Embora considere o estudo interessante, Helio Machado Lopéz, psicólogo do Quiron Instituto de Desenvolvimento Humano e pesquisador da Universidade de Brasília (UnB), pondera que o perfil desses indivíduos precisa ser analisado com cuidado. “É preciso saber quais são as motivações. Pode ter ligação, por exemplo, com uma relação ruim com a família ou com perdas que ele teve”, observa Lopéz. O psicólogo, que também não participou da pesquisa, acredita que o assunto precisa ser mais estudado e que é muito importante evitar rotular as pessoas, dando prioridade à compreensão dos processos que elas vivem. “Às vezes, a desorganização é uma tentativa que a pessoa está fazendo para se organizar”, ressalta.
Menos apego
Como próximo passo, os autores do estudo pretendem analisar um número maior de voluntários, já que a amostra usada era composta apenas por pessoas que procuraram ajuda profissional e já tinham algum entendimento sobre o problema. “O que me atraiu para esse tema foi a possibilidade de ajudar. Eu realmente quero que o público entenda o que está acontecendo. Capacidade de gestão, praticidade e o apego saudável é o que separa coleções pessoais de desordem prejudicial”, destaca Ferrari.

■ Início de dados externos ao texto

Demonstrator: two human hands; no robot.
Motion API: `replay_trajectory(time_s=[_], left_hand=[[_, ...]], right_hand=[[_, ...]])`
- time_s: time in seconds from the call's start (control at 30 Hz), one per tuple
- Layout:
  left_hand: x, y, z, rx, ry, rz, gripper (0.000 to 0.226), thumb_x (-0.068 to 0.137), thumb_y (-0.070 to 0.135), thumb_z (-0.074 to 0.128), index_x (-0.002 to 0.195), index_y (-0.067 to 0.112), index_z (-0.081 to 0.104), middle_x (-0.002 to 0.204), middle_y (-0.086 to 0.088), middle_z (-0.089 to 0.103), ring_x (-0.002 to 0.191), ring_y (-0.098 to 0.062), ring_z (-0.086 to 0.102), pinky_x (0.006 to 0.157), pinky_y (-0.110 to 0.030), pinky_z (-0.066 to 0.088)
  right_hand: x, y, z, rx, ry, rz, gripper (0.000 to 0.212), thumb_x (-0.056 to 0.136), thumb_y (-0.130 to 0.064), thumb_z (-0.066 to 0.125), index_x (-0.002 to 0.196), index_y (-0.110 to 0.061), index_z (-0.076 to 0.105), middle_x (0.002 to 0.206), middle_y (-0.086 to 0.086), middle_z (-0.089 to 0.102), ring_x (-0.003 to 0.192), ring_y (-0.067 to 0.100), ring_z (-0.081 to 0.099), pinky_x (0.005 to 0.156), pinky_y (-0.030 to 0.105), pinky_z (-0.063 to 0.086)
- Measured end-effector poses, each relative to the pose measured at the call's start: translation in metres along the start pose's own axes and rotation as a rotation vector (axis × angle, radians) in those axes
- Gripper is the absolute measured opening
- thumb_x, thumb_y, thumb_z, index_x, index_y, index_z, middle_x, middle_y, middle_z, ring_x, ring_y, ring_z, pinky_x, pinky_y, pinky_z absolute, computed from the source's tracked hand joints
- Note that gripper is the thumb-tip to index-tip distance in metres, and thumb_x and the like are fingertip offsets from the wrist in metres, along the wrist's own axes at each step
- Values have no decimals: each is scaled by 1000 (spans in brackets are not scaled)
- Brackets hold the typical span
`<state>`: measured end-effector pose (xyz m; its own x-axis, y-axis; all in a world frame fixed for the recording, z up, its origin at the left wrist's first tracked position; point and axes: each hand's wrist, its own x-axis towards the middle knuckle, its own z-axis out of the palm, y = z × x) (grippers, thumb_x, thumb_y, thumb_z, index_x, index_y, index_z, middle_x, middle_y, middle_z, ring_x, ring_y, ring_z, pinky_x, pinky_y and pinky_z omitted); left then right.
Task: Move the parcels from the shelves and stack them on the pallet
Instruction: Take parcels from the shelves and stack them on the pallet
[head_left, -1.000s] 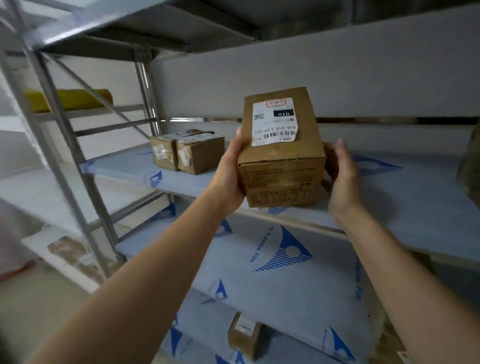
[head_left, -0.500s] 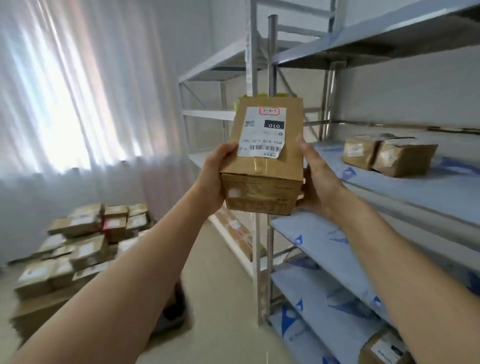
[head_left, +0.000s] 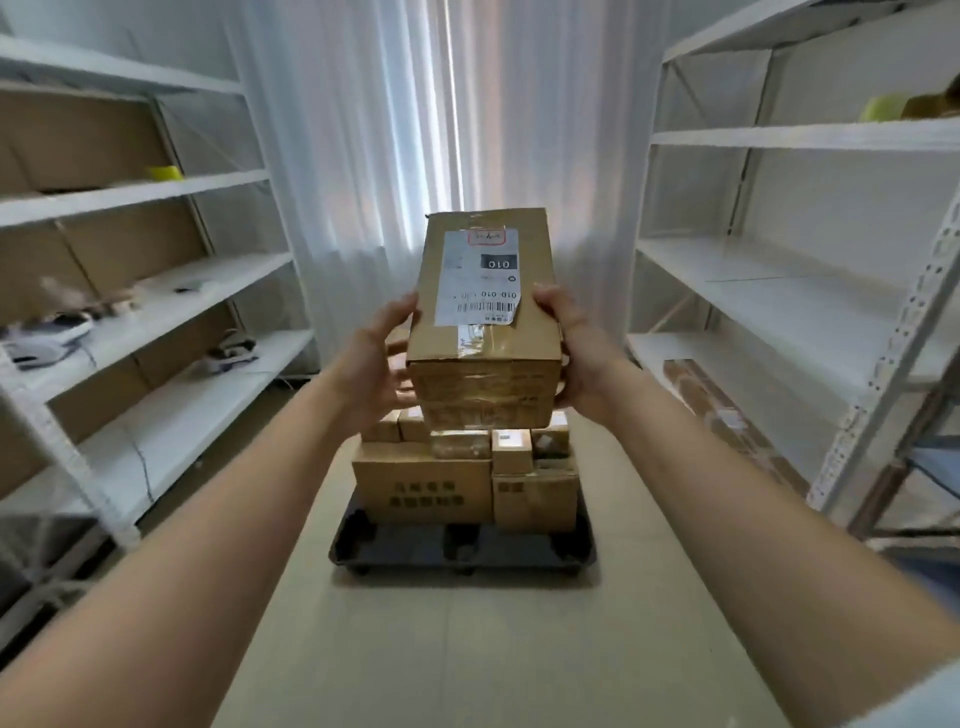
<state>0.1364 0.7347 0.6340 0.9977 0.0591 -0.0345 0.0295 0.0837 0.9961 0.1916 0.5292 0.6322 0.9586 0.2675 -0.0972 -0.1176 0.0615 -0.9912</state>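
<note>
Head view: a parcel (head_left: 485, 317) is held in the air at arm's length, label side up, between the left hand (head_left: 375, 368) and the right hand (head_left: 577, 358). Each hand clasps one side; the fingers (head_left: 551, 302) of the right curl over the top edge, and the left thumb lies along the near corner while its other fingers wrap behind and under. Gripping from both sides probably keeps the box level and leaves its bottom free for setting down.

The parcel hangs above and just in front of the stack (head_left: 467, 467) on the black pallet (head_left: 462, 545), which stands on the floor between two racks. The pallet holds two large cartons at the bottom with smaller boxes packed across their tops; its near edge is bare.

The left rack (head_left: 156, 291) carries a few small blurred items; the right rack (head_left: 779, 291) shows a yellow thing on an upper shelf.
</note>
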Motion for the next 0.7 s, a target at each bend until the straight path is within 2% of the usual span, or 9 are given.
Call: replay_trajectory(time_s=[0.03,0.07,0.1,0.23,0.37,0.5,0.63,0.7], left_hand=[[4,-7,-22,-19,28,-20,49,87,54,64,128,26,57,132,-3,59,118,-17,62,96,-47,53],[7,-13,-42,-39,69,-55,58,81,60,66,128,28,59,135,-6,60,121,-28,60,98,-57,49],[12,-20,-61,-53,97,-78,60,79,63,66,128,29,61,134,-6,62,122,-31,60,98,-60,47],[40,-42,-111,-13,181,-153,44,85,68,53,116,40,67,119,1,72,115,-29,64,97,-56,47],[95,-54,-171,-31,314,-251,39,85,65,57,107,35,70,108,-7,75,110,-35,65,100,-57,45],[162,-57,-231,-64,373,-318,46,83,59,63,115,26,67,111,-10,74,107,-35,66,98,-53,47],[218,-65,-293,-32,474,-357,47,83,57,65,118,26,65,110,-10,74,105,-35,67,89,-50,51],[237,-70,-326,-42,518,-377,49,82,58,65,120,28,65,111,-9,74,106,-35,66,90,-51,50]], right_hand=[[15,7,18,2,-25,22,52,85,-60,53,117,-21,64,98,5,64,90,27,63,82,47,53],[29,14,36,-2,-58,41,50,85,-60,53,115,-22,65,100,5,67,91,26,64,82,46,52],[44,21,53,-6,-93,65,48,85,-60,53,113,-22,65,103,5,69,94,26,65,82,45,52],[107,48,110,-1,-202,178,38,88,-57,54,106,-24,62,98,4,65,97,26,60,81,45,50],[185,74,158,16,-323,284,45,83,-59,62,112,-25,60,113,8,63,104,30,58,76,44,51],[277,89,200,-9,-448,332,53,75,-64,67,113,-28,63,122,10,65,114,33,59,99,53,47],[359,101,244,-22,-514,420,66,67,-64,76,118,-28,56,125,12,61,114,38,58,101,58,43],[387,109,272,-29,-556,471,66,66,-66,76,116,-28,56,126,13,60,117,39,56,102,62,41]])
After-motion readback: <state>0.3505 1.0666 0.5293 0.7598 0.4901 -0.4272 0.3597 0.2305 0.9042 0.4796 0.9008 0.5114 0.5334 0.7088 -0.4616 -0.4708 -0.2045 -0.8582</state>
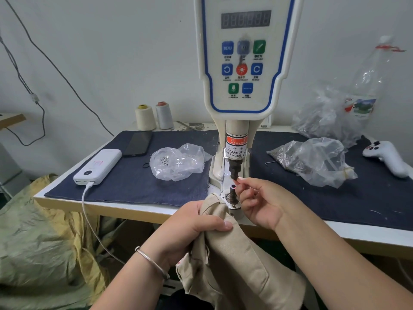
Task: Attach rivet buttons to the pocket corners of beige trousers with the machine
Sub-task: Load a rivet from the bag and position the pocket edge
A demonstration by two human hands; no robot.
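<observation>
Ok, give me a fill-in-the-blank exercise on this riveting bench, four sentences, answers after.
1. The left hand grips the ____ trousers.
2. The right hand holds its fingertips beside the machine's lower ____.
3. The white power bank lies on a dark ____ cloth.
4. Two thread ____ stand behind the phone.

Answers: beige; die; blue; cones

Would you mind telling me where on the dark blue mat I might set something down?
Bare dark blue mat lies between the white power bank and the left clear plastic bag, and along the front right edge. Crowded: around the machine's lower die and the right crumpled plastic bags.
</observation>
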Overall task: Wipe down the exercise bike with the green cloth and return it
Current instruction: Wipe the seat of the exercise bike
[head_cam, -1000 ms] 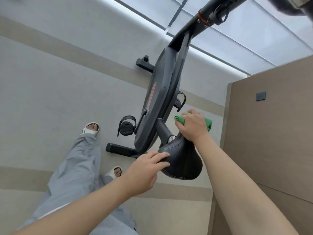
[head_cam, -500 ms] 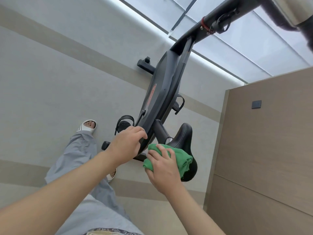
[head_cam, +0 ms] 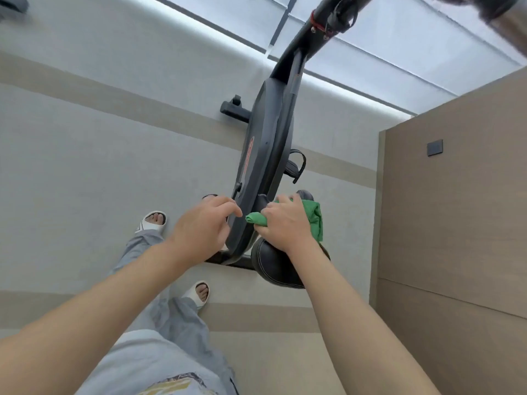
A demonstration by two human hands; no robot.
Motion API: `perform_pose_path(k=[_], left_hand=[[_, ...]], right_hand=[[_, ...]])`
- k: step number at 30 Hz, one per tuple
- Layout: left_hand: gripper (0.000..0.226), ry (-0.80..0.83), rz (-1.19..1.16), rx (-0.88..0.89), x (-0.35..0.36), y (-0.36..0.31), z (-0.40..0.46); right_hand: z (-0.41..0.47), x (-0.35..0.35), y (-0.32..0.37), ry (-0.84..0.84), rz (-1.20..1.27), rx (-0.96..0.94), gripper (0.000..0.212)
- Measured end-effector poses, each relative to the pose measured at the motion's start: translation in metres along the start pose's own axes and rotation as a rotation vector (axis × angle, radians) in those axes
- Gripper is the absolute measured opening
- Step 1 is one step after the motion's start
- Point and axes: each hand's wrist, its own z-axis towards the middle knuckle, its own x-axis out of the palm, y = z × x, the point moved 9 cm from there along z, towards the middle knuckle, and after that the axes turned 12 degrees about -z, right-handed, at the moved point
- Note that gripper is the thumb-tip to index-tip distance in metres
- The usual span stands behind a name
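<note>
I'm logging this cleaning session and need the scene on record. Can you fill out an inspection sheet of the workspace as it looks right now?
Surface: pale grey floor with beige bands; the bike stands on it.
Job's things: black exercise bike, upright; black saddle nearest the camera; green cloth bunched against the saddle's front end.
Clutter: nothing seen.
Grippers: right hand closed on the cloth, pressing it to the saddle; left hand on the edge of the bike's body, holding nothing.
Cables: a short black cable loop near the red collar on the handlebar stem.
Surroundings: brown panelled wall on the right with a small dark plate; window glass ahead; person's feet in white slippers.
</note>
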Motion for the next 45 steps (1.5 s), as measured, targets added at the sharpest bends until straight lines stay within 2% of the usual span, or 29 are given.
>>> perform_pose_path(k=[2, 4, 7, 9, 14, 17, 19, 23, 27, 29, 32, 36, 41, 45], left_hand=[[0.035, 0.022, 0.021, 0.035, 0.004, -0.013, 0.002], [0.034, 0.042, 0.045, 0.066, 0.014, -0.025, 0.005], [0.033, 0.095, 0.07, 0.13, 0.045, -0.05, 0.01], [0.032, 0.147, 0.111, 0.171, 0.069, -0.062, 0.013], [0.047, 0.222, 0.247, 0.267, 0.122, -0.075, 0.02], [0.056, 0.247, 0.315, 0.275, 0.15, -0.076, 0.021], [0.056, 0.271, 0.331, 0.262, 0.168, -0.072, 0.018], [0.055, 0.216, 0.297, 0.239, 0.179, -0.056, 0.013], [0.054, 0.169, 0.307, 0.323, 0.181, -0.047, 0.015], [0.054, 0.166, 0.319, 0.351, 0.183, -0.044, 0.016], [0.055, 0.163, 0.327, 0.375, 0.183, -0.04, 0.017], [0.055, 0.165, 0.338, 0.395, 0.184, -0.038, 0.018], [0.056, 0.168, 0.34, 0.39, 0.184, -0.041, 0.018], [0.057, 0.186, 0.343, 0.385, 0.184, -0.041, 0.017]], right_hand=[[-0.036, -0.006, -0.012, -0.203, 0.148, 0.14, 0.029], [-0.074, 0.001, -0.015, -0.297, 0.231, 0.269, 0.036], [-0.119, 0.02, -0.005, -0.29, 0.285, 0.385, 0.062], [-0.138, 0.033, -0.001, -0.268, 0.327, 0.454, 0.071], [-0.167, 0.065, -0.035, -0.21, 0.447, 0.667, 0.07], [-0.181, 0.087, -0.064, -0.237, 0.718, 0.779, 0.061], [-0.182, 0.095, -0.073, -0.297, 0.87, 0.779, 0.056], [-0.19, 0.11, -0.074, -0.423, 1.114, 0.764, 0.051], [-0.198, 0.13, -0.074, -0.466, 1.377, 0.82, 0.039], [-0.186, 0.128, -0.08, -0.437, 1.385, 0.765, 0.038], [-0.155, 0.118, -0.094, -0.282, 1.246, 0.653, 0.042], [-0.087, 0.101, -0.098, -0.024, 1.033, 0.464, 0.065], [-0.033, 0.079, -0.108, -0.038, 1.219, 0.487, 0.06], [-0.055, 0.079, -0.104, -0.044, 1.135, 0.455, 0.062]])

Lobato concorda com a importância de se estudar o tema. “É um problema que aparece progressivamente, e os parentes vão aceitando. Quando você vê, ganhou um tamanho maior e fica difícil quebrar esse hábito”, alerta o psiquiatra, que recomenda: “Olhe para os objetos que você não precisa usar depois de seis ou nove meses. Não espere morrer para deixar suas coisas para amigos e familiares. Doe-as enquanto você estiver vivo, para que possa ver a alegria dos outros ao recebê-las. Não precisamos de várias cópias da mesma coisa.Viva em abundância, sem a abundância”.